Our Next Steps for Building the Infrastructure for Your Modern Data Stack

Product

by Meltano

on December 17 2021

The goal of this post is to contextualize our upcoming roadmap given the framing of our product strategy. In the previous posts in this series all about our Mission, Vision, and Strategy, we told you there would be one more post diving into some of the specific tactics of our strategy. This is that post.

In the first post, we introduced our vision for Meltano as your DataOps platform infrastructure. This framing feels right to us because it focuses not just on the data, but also on the work being done with it. It brings DevOps to the table and clearly indicates our focus on data stack developers. We’ve also seen others in the data profession independently come to the same conclusion that a DataOps platform infrastructure is needed. This idea was eloquently discussed by Benn Stancil’s post of the same name, where he discusses the idea of a tool that served as the infrastructure for the modern data stack.
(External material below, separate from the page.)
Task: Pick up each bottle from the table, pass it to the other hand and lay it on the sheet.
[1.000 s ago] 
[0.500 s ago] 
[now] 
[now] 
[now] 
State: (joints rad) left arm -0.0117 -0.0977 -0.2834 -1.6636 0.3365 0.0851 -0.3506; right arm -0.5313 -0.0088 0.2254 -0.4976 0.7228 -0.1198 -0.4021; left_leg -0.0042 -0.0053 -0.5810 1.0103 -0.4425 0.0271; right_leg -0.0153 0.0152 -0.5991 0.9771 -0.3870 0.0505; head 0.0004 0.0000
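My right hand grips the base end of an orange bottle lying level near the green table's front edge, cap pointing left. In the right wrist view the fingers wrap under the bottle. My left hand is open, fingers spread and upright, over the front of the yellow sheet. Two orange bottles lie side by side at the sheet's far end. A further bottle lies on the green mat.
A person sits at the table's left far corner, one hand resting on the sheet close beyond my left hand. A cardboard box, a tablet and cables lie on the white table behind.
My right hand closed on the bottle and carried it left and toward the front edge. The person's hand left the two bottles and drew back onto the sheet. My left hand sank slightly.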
We very much agree with the need for a tool that provides this foundation.

Given all this, what is some of the work that must happen for Meltano to become the DataOps platform infrastructure and the foundation of every team’s ideal data stack?

Useful Abstractions

As we build the DataOps platform infrastructure, all parts of our product strategy must consider the relevant concepts and abstractions inherent to data workflows and how they will work with DevOps best practices like version control, code review, automated end-to-end testing, and isolated development environments. Some of these data concepts and abstractions are tried and true, such as backfills, incremental loads, and full refreshes in the case of data replication. Other abstractions are actively being defined via projects like OpenMetadata or OpenLineage and in new areas of the stack like the metrics layer.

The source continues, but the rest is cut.